» Instructions for the task
In the listing, determine how many lines contain "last". The reply is that number alone.

Input data section start

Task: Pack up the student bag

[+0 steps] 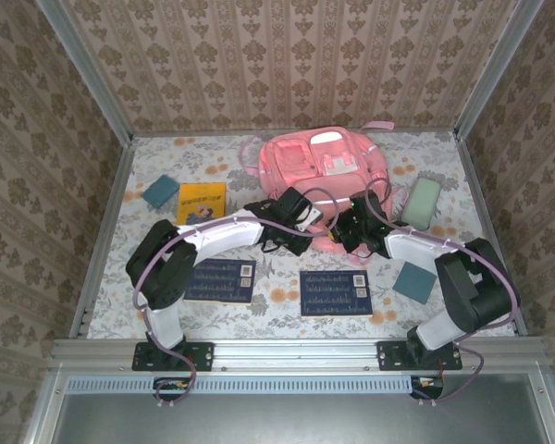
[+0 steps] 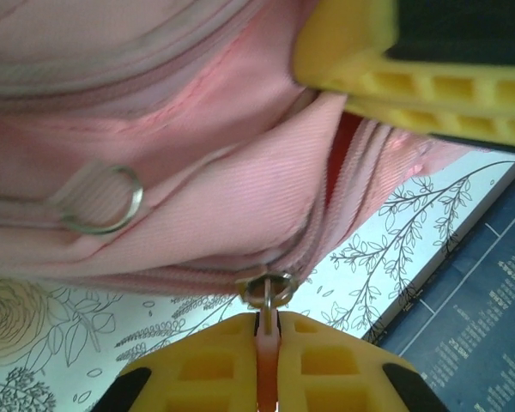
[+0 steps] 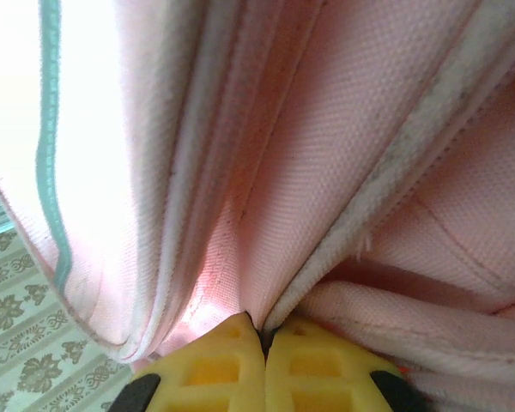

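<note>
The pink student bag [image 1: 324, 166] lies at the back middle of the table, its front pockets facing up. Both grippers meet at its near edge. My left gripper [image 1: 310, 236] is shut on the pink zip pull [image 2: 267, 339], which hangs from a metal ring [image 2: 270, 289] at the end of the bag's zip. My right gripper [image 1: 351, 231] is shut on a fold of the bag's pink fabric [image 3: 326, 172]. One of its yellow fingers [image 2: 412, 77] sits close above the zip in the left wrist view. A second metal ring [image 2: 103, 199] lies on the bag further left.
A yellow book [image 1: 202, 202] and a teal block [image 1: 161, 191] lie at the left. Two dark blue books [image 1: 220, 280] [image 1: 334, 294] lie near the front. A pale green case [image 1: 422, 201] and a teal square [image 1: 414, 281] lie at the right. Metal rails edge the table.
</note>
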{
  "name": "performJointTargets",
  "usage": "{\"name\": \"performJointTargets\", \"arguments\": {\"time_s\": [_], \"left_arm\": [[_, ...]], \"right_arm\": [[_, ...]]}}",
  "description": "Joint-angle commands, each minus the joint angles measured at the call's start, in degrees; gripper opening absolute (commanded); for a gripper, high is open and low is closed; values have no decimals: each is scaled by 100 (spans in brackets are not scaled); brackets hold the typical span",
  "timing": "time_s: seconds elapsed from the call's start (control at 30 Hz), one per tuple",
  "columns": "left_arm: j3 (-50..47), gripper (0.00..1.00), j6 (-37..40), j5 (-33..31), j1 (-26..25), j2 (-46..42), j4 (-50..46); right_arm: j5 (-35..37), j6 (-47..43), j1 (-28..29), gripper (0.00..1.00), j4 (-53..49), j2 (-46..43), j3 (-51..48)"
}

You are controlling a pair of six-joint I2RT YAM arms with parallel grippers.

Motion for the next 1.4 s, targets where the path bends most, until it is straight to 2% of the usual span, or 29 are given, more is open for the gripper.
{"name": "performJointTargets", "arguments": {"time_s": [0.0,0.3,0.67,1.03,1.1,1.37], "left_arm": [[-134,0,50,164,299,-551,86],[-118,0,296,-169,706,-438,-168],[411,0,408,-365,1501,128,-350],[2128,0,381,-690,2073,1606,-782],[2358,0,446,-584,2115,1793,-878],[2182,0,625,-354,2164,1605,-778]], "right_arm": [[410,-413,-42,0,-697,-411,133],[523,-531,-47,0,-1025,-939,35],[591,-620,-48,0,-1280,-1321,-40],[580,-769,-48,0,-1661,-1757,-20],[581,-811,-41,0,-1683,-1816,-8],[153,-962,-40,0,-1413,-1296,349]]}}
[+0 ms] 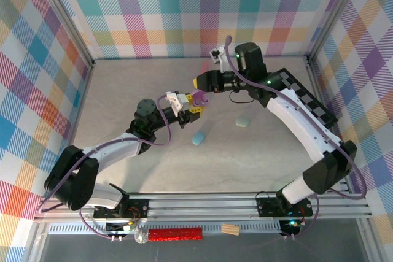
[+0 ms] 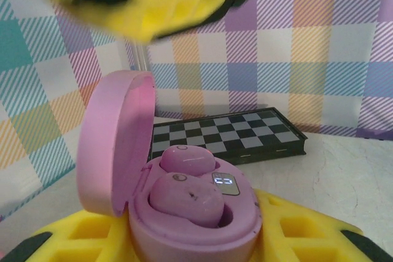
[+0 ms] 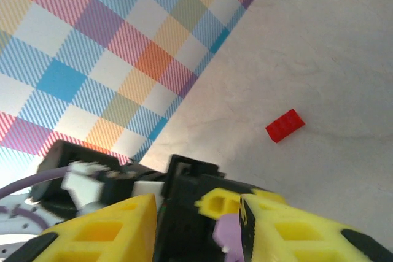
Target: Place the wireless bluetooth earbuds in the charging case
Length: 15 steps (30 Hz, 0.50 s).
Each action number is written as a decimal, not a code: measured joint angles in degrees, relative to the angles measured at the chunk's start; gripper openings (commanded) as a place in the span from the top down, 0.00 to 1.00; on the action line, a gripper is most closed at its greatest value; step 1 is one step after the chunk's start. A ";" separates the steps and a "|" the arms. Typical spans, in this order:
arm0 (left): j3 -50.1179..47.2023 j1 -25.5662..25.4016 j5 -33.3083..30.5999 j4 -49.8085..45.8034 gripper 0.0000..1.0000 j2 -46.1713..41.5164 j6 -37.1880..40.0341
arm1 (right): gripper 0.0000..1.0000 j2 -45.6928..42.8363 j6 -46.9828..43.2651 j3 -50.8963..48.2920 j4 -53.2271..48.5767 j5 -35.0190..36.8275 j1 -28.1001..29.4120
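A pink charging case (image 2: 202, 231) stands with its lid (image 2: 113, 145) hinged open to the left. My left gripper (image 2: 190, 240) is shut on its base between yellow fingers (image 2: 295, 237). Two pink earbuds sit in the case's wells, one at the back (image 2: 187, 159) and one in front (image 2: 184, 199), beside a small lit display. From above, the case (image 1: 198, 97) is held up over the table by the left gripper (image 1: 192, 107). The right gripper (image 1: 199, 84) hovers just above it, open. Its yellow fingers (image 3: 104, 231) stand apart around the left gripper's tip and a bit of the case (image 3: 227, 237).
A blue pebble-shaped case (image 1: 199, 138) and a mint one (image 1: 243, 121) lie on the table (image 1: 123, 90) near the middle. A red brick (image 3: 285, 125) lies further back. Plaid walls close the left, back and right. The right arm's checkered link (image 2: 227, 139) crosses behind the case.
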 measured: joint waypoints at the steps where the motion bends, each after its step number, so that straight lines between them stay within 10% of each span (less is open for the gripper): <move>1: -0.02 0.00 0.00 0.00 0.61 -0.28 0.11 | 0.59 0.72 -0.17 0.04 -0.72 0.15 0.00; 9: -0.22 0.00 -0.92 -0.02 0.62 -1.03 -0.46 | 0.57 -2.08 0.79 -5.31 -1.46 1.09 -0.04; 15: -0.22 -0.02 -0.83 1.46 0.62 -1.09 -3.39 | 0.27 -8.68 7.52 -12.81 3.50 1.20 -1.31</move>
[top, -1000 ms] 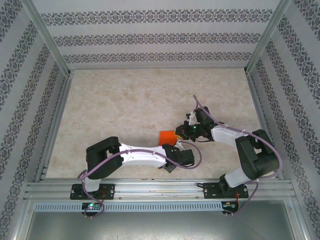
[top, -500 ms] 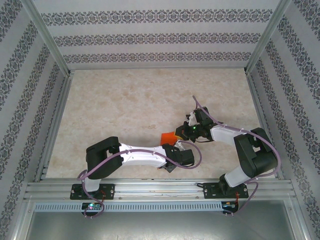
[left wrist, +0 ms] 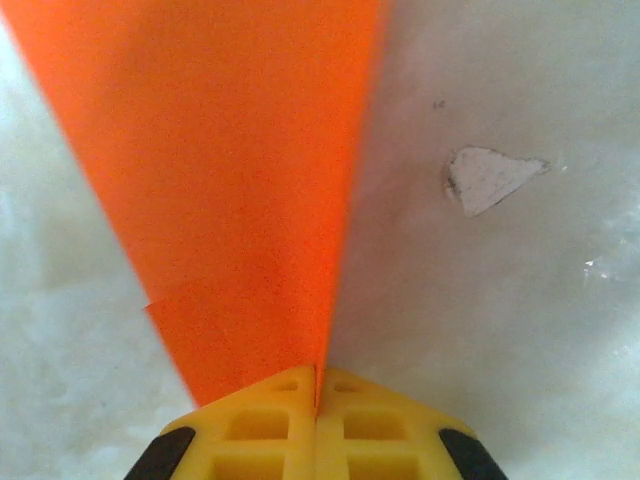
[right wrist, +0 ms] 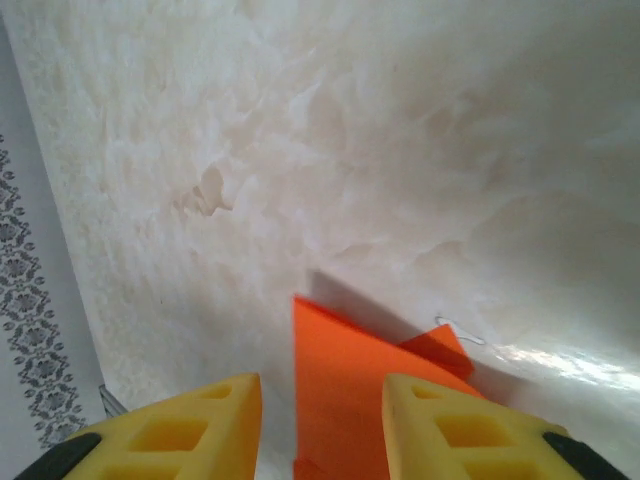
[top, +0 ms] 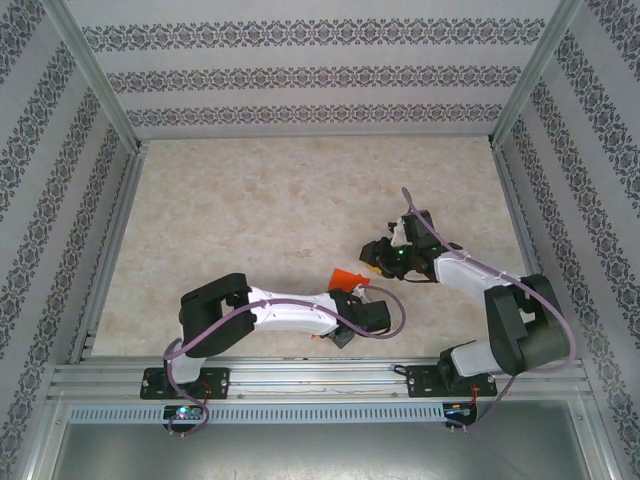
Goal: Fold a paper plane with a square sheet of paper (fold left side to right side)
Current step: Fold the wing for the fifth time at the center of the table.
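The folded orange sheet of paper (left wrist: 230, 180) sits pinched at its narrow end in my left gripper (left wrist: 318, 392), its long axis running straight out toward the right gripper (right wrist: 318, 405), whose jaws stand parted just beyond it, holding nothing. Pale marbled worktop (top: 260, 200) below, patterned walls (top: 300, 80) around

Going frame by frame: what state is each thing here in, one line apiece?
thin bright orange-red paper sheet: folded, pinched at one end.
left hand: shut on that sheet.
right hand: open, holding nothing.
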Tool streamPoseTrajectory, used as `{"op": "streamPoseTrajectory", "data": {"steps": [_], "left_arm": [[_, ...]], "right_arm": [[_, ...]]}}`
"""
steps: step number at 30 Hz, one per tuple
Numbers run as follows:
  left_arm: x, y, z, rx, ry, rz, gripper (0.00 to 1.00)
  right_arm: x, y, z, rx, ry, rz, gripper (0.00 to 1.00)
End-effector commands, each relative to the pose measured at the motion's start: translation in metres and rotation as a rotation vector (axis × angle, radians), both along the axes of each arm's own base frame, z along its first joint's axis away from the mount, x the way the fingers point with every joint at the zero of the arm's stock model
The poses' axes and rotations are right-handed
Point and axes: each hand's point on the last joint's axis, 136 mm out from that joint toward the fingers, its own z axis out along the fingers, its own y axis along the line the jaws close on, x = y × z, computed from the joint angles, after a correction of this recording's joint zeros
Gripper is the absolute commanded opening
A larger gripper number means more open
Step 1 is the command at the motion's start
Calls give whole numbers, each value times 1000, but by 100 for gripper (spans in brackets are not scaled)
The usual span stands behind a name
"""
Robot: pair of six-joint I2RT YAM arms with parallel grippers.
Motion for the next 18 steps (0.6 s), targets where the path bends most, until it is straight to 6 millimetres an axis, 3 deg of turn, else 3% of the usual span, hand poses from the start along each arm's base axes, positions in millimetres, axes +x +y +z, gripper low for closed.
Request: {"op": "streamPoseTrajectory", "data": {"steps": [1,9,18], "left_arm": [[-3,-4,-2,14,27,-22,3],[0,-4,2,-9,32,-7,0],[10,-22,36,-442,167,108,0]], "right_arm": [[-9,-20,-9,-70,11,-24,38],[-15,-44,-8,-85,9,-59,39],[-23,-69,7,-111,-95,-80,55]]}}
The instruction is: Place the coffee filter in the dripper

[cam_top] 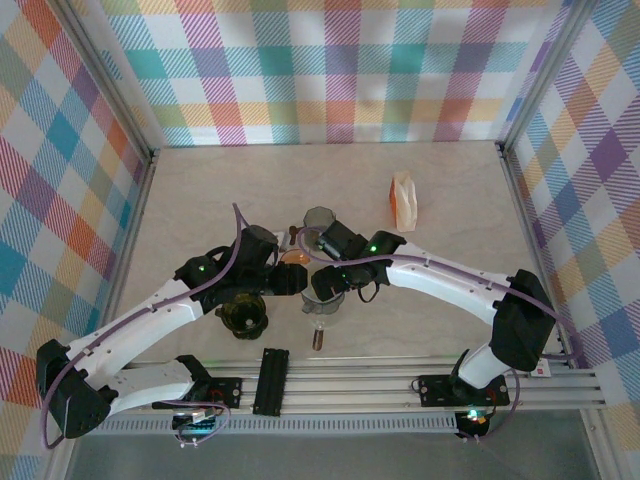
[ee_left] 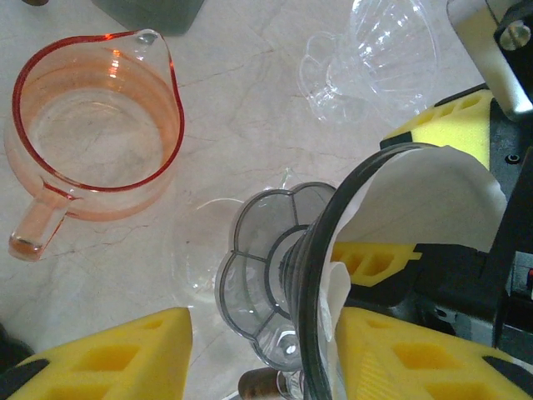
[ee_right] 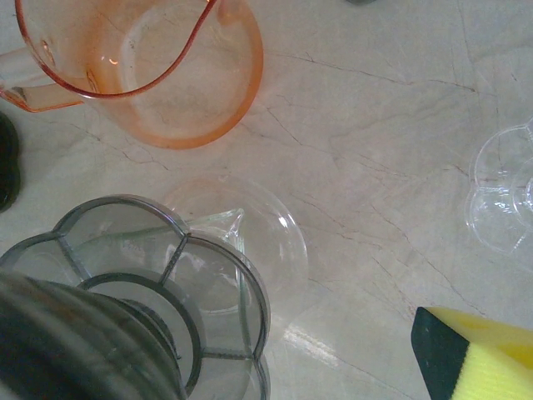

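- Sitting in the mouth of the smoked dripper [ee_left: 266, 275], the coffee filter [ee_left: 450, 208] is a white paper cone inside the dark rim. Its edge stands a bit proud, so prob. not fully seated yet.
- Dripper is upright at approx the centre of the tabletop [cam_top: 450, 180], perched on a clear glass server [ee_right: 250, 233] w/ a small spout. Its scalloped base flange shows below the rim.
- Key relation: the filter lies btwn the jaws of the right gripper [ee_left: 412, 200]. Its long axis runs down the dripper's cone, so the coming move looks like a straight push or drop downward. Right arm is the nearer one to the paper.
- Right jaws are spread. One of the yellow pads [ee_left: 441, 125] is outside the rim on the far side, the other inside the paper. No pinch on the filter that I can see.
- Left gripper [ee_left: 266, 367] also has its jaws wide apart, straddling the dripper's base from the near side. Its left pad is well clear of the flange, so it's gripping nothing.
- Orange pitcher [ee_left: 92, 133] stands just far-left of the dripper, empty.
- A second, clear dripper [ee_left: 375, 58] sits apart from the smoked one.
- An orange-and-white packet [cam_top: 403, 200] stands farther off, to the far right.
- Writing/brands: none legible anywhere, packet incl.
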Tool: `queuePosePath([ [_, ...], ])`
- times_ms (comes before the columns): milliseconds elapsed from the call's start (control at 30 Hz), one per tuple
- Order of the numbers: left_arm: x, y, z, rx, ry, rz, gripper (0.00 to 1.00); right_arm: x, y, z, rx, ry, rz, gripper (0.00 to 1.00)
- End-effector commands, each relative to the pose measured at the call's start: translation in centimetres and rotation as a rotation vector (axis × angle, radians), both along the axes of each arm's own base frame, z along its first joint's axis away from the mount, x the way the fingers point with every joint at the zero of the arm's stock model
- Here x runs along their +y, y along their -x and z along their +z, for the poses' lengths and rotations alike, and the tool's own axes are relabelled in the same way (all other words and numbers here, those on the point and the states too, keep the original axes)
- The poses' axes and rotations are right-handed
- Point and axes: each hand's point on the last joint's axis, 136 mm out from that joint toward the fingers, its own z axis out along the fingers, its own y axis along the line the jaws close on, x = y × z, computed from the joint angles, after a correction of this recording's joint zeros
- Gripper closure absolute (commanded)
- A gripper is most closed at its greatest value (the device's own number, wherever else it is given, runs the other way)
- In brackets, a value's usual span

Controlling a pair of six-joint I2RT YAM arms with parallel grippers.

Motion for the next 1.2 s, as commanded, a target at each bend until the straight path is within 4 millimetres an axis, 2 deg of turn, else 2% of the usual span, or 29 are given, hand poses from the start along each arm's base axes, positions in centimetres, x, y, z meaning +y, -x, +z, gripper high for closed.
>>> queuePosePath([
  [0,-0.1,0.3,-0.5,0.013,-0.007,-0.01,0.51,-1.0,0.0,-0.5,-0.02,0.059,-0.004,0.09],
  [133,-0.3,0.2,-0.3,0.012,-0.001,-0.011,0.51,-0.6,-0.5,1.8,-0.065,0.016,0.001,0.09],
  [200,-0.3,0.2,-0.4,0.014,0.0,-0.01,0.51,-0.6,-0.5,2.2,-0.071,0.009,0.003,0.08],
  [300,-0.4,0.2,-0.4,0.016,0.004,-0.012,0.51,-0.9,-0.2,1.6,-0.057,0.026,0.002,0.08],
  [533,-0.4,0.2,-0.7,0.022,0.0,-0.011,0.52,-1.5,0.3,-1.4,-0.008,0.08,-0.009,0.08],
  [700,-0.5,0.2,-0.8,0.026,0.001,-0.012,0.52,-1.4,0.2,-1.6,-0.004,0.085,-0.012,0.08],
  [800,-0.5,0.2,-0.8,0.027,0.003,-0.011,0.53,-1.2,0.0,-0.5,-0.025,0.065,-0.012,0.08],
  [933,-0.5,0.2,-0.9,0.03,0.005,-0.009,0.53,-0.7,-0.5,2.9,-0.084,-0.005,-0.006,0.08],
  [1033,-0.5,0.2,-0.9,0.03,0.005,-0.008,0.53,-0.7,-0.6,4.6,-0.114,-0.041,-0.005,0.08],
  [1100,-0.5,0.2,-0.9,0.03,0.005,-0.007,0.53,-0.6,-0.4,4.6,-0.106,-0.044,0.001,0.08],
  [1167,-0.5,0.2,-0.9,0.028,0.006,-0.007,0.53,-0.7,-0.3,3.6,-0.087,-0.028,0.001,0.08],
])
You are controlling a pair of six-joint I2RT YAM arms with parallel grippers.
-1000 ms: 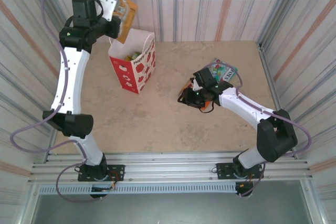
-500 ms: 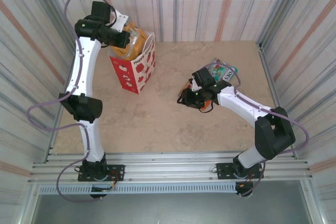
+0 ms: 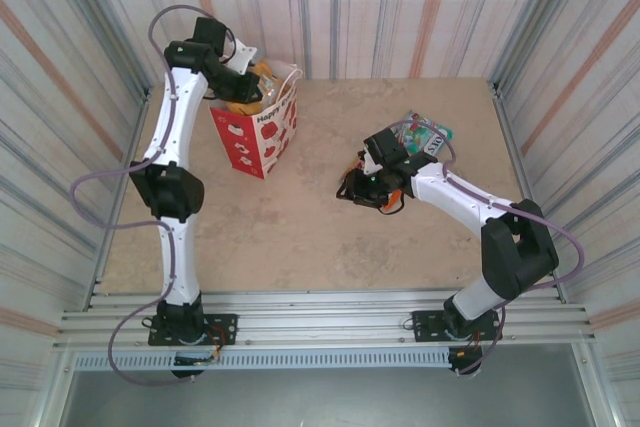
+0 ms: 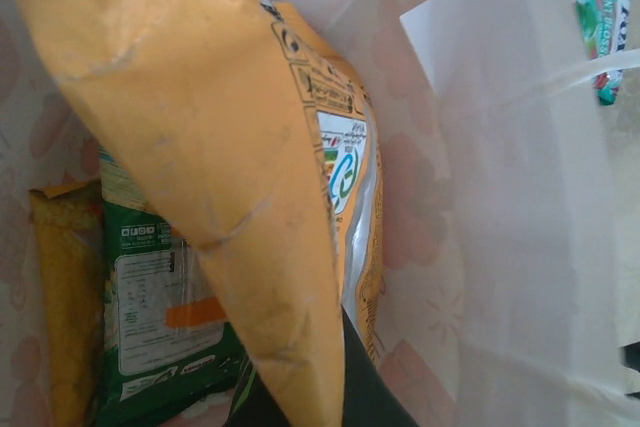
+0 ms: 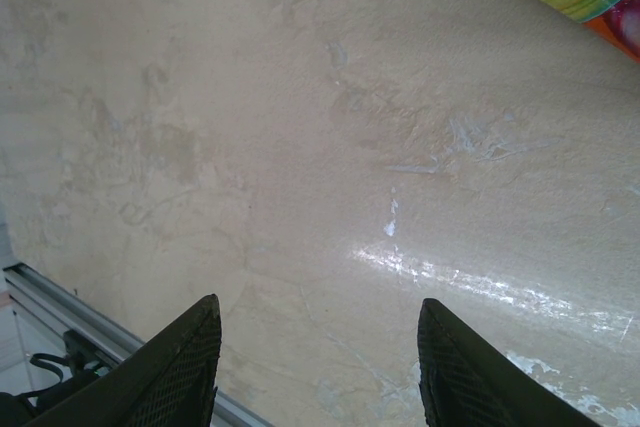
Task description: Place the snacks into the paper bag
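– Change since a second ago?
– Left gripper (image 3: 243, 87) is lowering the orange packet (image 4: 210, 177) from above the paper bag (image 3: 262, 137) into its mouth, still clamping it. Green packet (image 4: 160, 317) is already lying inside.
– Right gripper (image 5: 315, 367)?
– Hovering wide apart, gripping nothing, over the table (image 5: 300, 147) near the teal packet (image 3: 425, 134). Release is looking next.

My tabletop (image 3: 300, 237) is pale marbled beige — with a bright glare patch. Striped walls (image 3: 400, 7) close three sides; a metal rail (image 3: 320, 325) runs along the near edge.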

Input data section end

» Answer section
2